L’innalzamento delle temperature, unito alla maggiore frequenza di eventi estremi come piogge improvvise, alluvioni, siccità, sta modificando il raggio d’azione di vettori come zanzare, zecche, flebotomi. Il peso delle malattie infettive, l’aumento delle malattie non trasmissibili, l’accelerazione degli impatti del degrado ambientale e dei cambiamenti climatici rappresentano una emergenza sanitaria che deve portare a modifiche radicali nel modo in cui si affronta la salute pubblica. Lo afferma la Società Italiana di Medicina Ambientale in un articolo pubblicato sull’”International Journal of Environmental Medicine“, rivista scientifica dedicata all’esposizione ambientale, alla salute umana e alla sostenibilità.

“Oggi circa il 24% dei decessi globali, quasi uno su quattro, è associato a fattori di rischio ambientali come l’inquinamento dell’aria, dell’acqua, del suolo – scrive il presidente Sima, Alessandro Miani – La crisi climatica amplifica ulteriormente i rischi per la salute come fattore moltiplicatore: l’aumento delle temperature globali, gli eventi meteorologici estremi più frequenti e le perturbazioni degli ecosistemi aggravano l’insicurezza alimentare e idrica e aumentano la diffusione di malattie trasmesse da vettori come le zanzare. Tra il 2030 e il 2050 si prevede che il cambiamento climatico causerà almeno 250.000 decessi aggiuntivi all’anno a livello globale”.

“Secondo le proiezioni delle Nazioni Unite, il 56% della popolazione mondiale vive attualmente in aree urbane, percentuale che aumenterà al 68% entro il 2050; in Europa, questa percentuale è già di circa il 75%. Di conseguenza, gli ambienti urbani saranno il principale campo di battaglia per i futuri interventi ambientali e sanitari.
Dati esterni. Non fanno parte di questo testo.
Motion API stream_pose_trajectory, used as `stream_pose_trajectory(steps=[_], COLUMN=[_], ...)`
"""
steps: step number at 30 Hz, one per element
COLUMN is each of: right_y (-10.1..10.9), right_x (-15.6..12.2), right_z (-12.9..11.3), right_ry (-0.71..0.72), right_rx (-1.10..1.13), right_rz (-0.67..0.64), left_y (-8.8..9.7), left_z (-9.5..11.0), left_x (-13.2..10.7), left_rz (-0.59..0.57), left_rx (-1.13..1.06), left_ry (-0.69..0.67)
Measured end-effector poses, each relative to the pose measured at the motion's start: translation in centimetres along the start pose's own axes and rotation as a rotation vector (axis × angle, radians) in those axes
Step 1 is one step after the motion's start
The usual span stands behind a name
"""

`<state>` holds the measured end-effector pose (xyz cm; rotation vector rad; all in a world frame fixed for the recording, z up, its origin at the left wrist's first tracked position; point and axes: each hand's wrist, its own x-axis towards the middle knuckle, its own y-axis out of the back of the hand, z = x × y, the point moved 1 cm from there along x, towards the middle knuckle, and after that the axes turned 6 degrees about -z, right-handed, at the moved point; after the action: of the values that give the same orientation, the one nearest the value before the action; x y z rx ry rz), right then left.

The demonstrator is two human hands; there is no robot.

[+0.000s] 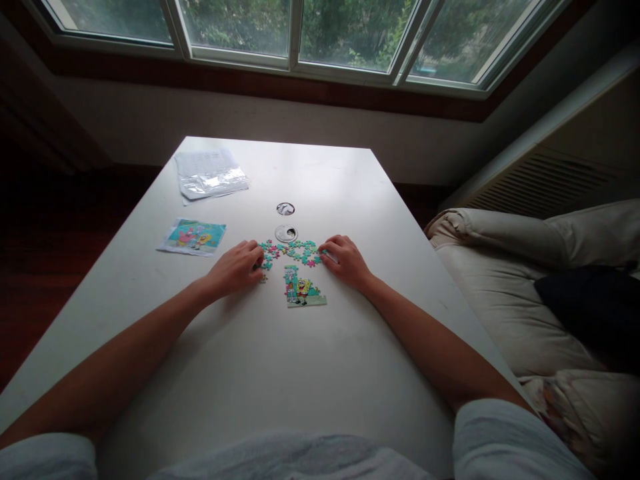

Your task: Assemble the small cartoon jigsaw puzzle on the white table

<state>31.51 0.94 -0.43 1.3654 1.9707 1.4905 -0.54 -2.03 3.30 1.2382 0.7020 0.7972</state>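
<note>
A heap of small teal and pink jigsaw pieces point(293, 252) lies in the middle of the white table point(280, 373). My left hand point(236, 268) rests at the heap's left edge, fingers curled down onto pieces there. My right hand point(345, 260) rests at the heap's right edge, fingers curled, fingertips touching the pieces. Just in front of the heap, between both hands, lies a joined cartoon section of the puzzle point(303, 288). What, if anything, either hand pinches is too small to make out.
A cartoon picture card point(193, 237) lies to the left of the heap. A clear plastic bag with a paper sheet point(210, 175) sits at the far left. Two round cable holes point(285, 221) are behind the heap. A cream sofa point(540, 267) stands right of the table.
</note>
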Motion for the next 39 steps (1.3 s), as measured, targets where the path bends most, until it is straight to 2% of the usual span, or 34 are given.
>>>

Sono già in corso in tutto il mondo diversi sforzi per attuare una serie di iniziative politiche che integrino la natura, come gli spazi verdi urbani, nella gestione della salute urbana e nel quadro del programma One Health – aggiunge Miani – Con la continua espansione delle città è fondamentale che l’assistenza sanitaria e la pianificazione urbana convergano per integrare la natura nella vita quotidiana”.

Interventi urbanistici mirati, regolamentazione dell’uso di pesticidi, miglioramento del drenaggio urbano: ripristinare il nostro legame con la natura non è né un lusso né un optional, ma un atto di guarigione globale scientificamente solido e urgentemente necessario – conclude Sima.